A faithful transcription of all the data, images excluded, is the required answer.
====
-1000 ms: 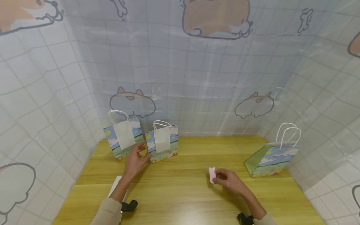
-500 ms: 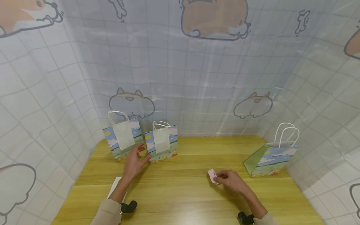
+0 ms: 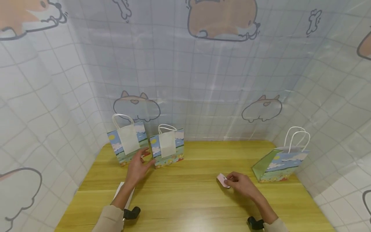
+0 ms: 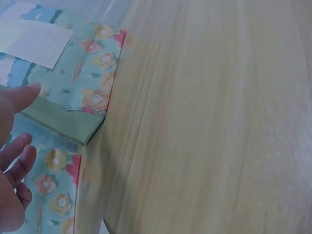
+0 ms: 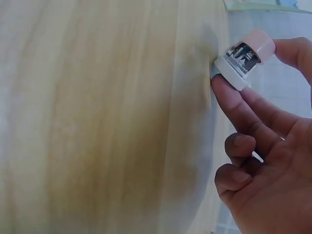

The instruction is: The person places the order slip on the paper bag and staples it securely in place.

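Two paper bags printed with a landscape stand side by side at the back left: the left bag [image 3: 142, 137] and the middle bag [image 3: 179, 148], each with white handles and a white panel. My left hand [image 3: 137, 168] is before them, fingers spread and relaxed. In the left wrist view its thumb [image 4: 24, 96] is at the middle bag's green side; contact is hard to judge. My right hand [image 3: 242, 184] pinches a small pink-and-white stapler [image 3: 222, 180] over the table. The right wrist view shows the stapler [image 5: 262, 45] end-on, its metal inside visible, between thumb and fingertips.
A third landscape paper bag [image 3: 285, 166] with a green side stands at the right of the wooden table [image 3: 185, 196]. A flat white piece [image 3: 130, 197] lies partly under my left forearm. Printed curtains [image 3: 203, 106] enclose the back and sides.
My right hand has turned the stapler, from its flat pink face to a tilted position, and shifted slightly right. My left hand and the bags stay in place.
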### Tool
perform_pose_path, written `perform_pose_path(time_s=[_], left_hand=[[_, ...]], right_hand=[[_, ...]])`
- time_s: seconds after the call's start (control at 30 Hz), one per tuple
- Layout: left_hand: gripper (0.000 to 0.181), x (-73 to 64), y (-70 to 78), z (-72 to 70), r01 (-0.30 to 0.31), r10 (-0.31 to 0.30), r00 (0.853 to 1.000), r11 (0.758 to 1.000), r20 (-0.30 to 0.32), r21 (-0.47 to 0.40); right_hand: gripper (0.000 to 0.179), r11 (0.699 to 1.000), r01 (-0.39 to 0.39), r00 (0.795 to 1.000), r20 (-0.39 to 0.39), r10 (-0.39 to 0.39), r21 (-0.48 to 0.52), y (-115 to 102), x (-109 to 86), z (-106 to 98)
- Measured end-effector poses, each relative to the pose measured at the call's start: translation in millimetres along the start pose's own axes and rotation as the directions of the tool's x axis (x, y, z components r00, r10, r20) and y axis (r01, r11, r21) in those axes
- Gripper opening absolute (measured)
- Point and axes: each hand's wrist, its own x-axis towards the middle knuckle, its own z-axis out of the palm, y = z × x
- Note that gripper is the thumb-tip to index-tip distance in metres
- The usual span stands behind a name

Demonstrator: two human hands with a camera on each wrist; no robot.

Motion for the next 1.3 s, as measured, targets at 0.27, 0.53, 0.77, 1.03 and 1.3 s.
perform_pose_path(time_s=[0.27,0.53,0.77,1.03,1.3], left_hand=[[0.069,0.6,0.6,-0.3,0.011,-0.011,1.0,1.0,0.008,-0.007],[0.071,-3.5,-5.0,-1.3,-0.024,0.024,1.0,1.0,0.012,-0.001],[0.068,-9.8,-9.9,-5.2,-0.011,0.012,0.998,1.0,0.062,-0.014],[0.064,-19.1,-14.3,-16.2,-0.033,0.039,0.993,0.998,0.113,-0.055],[0.058,-37.1,-21.1,-36.6,-0.061,0.068,0.978,0.997,0.195,-0.039]], right_hand=[[0.031,1.0,0.009,1.0,0.023,-0.009,-0.028,3.1,2.6,-2.8],[0.035,0.997,0.028,0.998,-0.053,-0.032,-0.075,10.5,1.7,-5.2],[0.042,0.999,0.024,0.996,-0.086,-0.028,-0.049,13.3,0.6,-6.0],[0.042,0.997,0.042,0.986,-0.156,-0.053,-0.07,15.5,-3.4,-11.3],[0.039,0.993,0.068,0.964,-0.249,-0.091,-0.096,18.7,-21.4,-32.8]])
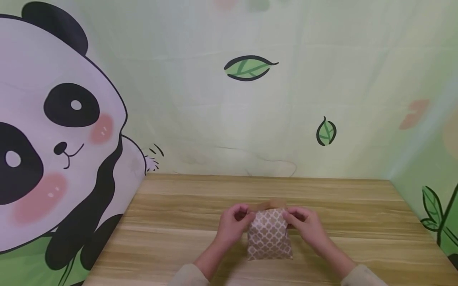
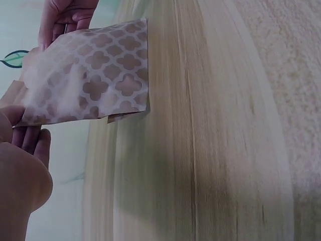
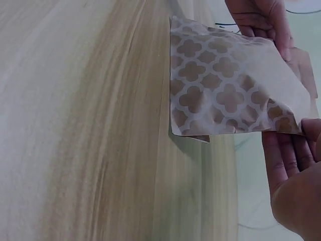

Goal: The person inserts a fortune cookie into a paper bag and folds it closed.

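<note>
A brown paper bag [image 1: 269,236] with a white quatrefoil pattern stands on the wooden table, its patterned face toward me. At its upper left corner my left hand [image 1: 231,225] pinches the paper between thumb and fingers. My right hand [image 1: 308,225] pinches the opposite upper corner the same way. Plain brown paper [image 1: 273,204] sticks up behind the top edge, between the hands. In the left wrist view the bag [image 2: 95,70] slants with its bottom edge toward the table. The right wrist view shows the bag [image 3: 225,80] creased near the right thumb. The inside of the bag is hidden.
The wooden table [image 1: 171,214] extends around the bag on all sides. Behind it hangs a pale green cloth backdrop [image 1: 200,119] with leaf drawings. A large printed panda [image 1: 71,119] covers the left side, and printed plants [image 1: 433,210] show at the right.
</note>
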### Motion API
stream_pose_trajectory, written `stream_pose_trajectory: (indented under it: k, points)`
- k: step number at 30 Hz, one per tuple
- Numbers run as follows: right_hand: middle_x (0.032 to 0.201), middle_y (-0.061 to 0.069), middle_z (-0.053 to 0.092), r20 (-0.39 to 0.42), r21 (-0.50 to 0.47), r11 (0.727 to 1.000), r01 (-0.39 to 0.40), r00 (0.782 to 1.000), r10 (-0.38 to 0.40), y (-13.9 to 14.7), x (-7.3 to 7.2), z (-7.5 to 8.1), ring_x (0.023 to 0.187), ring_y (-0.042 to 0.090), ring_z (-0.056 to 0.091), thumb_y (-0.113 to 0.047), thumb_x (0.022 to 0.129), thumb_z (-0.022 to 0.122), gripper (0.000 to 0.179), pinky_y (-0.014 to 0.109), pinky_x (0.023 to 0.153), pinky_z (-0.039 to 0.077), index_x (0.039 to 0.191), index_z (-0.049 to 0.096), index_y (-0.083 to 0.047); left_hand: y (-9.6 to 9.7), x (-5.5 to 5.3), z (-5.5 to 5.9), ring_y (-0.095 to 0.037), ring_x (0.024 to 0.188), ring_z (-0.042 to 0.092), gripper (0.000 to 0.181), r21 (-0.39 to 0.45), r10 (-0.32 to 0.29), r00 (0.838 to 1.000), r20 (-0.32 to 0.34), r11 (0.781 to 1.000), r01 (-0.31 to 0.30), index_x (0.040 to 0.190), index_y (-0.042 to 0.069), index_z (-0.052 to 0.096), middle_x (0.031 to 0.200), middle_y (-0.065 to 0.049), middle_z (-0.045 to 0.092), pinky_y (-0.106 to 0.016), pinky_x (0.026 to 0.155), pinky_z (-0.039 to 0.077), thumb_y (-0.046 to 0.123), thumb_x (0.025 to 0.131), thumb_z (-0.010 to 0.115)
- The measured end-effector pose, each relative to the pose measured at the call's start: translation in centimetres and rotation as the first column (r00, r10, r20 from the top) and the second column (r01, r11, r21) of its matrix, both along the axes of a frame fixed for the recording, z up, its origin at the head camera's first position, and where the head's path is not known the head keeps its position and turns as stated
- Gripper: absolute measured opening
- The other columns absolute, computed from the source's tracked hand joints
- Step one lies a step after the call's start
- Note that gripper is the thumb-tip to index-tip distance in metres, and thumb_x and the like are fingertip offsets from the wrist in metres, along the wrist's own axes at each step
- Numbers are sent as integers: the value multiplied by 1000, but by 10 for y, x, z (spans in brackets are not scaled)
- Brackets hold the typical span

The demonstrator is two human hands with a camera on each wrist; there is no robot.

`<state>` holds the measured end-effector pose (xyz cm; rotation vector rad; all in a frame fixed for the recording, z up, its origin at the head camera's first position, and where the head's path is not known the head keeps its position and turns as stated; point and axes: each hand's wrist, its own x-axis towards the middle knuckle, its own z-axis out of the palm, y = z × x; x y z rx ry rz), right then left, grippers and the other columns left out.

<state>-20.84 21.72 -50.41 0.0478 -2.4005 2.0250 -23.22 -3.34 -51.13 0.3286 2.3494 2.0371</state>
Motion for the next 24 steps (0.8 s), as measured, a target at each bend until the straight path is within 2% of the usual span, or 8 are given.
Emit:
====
Solution below:
-1000 ms: 
-500 ms: 
+0 ms: 
+0 ms: 
+0 ms: 

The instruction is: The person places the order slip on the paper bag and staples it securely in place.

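Two paper bags printed with a landscape stand side by side at the back left: the left bag [image 3: 142, 137] and the middle bag [image 3: 179, 148], each with white handles and a white panel. My left hand [image 3: 137, 168] is before them, fingers spread and relaxed. In the left wrist view its thumb [image 4: 24, 96] is at the middle bag's green side; contact is hard to judge. My right hand [image 3: 242, 184] pinches a small pink-and-white stapler [image 3: 222, 180] over the table. The right wrist view shows the stapler [image 5: 262, 45] end-on, its metal inside visible, between thumb and fingertips.
A third landscape paper bag [image 3: 285, 166] with a green side stands at the right of the wooden table [image 3: 185, 196]. A flat white piece [image 3: 130, 197] lies partly under my left forearm. Printed curtains [image 3: 203, 106] enclose the back and sides.
My right hand has turned the stapler, from its flat pink face to a tilted position, and shifted slightly right. My left hand and the bags stay in place.
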### Tool
perform_pose_path, written `perform_pose_path(time_s=[_], left_hand=[[_, ...]], right_hand=[[_, ...]])`
- time_s: seconds after the call's start (control at 30 Hz), one per tuple
- Layout: left_hand: gripper (0.000 to 0.181), x (-73 to 64), y (-70 to 78), z (-72 to 70), r01 (-0.30 to 0.31), r10 (-0.31 to 0.30), r00 (0.853 to 1.000), r11 (0.758 to 1.000), r20 (-0.30 to 0.32), r21 (-0.47 to 0.40); right_hand: gripper (0.000 to 0.179), r11 (0.699 to 1.000), r01 (-0.39 to 0.39), r00 (0.795 to 1.000), r20 (-0.39 to 0.39), r10 (-0.39 to 0.39), r21 (-0.48 to 0.52), y (-115 to 102), x (-109 to 86), z (-106 to 98)
- Measured end-effector poses, each relative to the pose measured at the call's start: translation in millimetres along the start pose's own axes and rotation as the directions of the tool's x axis (x, y, z components r00, r10, r20) and y axis (r01, r11, r21) in those axes
- Gripper opening absolute (measured)
- Point and axes: each hand's wrist, its own x-axis towards the middle knuckle, its own z-axis out of the palm, y = z × x
- Note that gripper is the thumb-tip to index-tip distance in metres
- The usual span stands behind a name

Demonstrator: two human hands with a camera on each wrist; no robot.

Motion for the next 1.3 s, as measured, targets at 0.27, 0.53, 0.77, 1.03 and 1.3 s.
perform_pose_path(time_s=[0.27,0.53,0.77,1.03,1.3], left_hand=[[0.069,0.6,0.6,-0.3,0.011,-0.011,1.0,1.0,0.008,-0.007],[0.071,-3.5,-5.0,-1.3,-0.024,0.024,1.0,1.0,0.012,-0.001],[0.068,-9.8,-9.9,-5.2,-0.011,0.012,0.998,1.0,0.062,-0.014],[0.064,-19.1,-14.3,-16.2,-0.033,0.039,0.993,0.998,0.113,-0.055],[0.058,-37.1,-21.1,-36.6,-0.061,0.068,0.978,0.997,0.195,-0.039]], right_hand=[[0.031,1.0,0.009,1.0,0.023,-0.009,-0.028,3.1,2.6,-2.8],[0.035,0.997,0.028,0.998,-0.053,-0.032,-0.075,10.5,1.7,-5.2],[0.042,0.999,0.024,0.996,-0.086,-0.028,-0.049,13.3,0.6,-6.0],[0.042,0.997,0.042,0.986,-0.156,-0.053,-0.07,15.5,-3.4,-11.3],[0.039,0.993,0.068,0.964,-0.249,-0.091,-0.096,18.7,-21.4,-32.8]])

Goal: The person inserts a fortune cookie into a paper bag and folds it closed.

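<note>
A brown paper bag [image 1: 269,236] with a white quatrefoil pattern stands on the wooden table, its patterned face toward me. At its upper left corner my left hand [image 1: 231,225] pinches the paper between thumb and fingers. My right hand [image 1: 308,225] pinches the opposite upper corner the same way. Plain brown paper [image 1: 273,204] sticks up behind the top edge, between the hands. In the left wrist view the bag [image 2: 95,70] slants with its bottom edge toward the table. The right wrist view shows the bag [image 3: 225,80] creased near the right thumb. The inside of the bag is hidden.
The wooden table [image 1: 171,214] extends around the bag on all sides. Behind it hangs a pale green cloth backdrop [image 1: 200,119] with leaf drawings. A large printed panda [image 1: 71,119] covers the left side, and printed plants [image 1: 433,210] show at the right.
</note>
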### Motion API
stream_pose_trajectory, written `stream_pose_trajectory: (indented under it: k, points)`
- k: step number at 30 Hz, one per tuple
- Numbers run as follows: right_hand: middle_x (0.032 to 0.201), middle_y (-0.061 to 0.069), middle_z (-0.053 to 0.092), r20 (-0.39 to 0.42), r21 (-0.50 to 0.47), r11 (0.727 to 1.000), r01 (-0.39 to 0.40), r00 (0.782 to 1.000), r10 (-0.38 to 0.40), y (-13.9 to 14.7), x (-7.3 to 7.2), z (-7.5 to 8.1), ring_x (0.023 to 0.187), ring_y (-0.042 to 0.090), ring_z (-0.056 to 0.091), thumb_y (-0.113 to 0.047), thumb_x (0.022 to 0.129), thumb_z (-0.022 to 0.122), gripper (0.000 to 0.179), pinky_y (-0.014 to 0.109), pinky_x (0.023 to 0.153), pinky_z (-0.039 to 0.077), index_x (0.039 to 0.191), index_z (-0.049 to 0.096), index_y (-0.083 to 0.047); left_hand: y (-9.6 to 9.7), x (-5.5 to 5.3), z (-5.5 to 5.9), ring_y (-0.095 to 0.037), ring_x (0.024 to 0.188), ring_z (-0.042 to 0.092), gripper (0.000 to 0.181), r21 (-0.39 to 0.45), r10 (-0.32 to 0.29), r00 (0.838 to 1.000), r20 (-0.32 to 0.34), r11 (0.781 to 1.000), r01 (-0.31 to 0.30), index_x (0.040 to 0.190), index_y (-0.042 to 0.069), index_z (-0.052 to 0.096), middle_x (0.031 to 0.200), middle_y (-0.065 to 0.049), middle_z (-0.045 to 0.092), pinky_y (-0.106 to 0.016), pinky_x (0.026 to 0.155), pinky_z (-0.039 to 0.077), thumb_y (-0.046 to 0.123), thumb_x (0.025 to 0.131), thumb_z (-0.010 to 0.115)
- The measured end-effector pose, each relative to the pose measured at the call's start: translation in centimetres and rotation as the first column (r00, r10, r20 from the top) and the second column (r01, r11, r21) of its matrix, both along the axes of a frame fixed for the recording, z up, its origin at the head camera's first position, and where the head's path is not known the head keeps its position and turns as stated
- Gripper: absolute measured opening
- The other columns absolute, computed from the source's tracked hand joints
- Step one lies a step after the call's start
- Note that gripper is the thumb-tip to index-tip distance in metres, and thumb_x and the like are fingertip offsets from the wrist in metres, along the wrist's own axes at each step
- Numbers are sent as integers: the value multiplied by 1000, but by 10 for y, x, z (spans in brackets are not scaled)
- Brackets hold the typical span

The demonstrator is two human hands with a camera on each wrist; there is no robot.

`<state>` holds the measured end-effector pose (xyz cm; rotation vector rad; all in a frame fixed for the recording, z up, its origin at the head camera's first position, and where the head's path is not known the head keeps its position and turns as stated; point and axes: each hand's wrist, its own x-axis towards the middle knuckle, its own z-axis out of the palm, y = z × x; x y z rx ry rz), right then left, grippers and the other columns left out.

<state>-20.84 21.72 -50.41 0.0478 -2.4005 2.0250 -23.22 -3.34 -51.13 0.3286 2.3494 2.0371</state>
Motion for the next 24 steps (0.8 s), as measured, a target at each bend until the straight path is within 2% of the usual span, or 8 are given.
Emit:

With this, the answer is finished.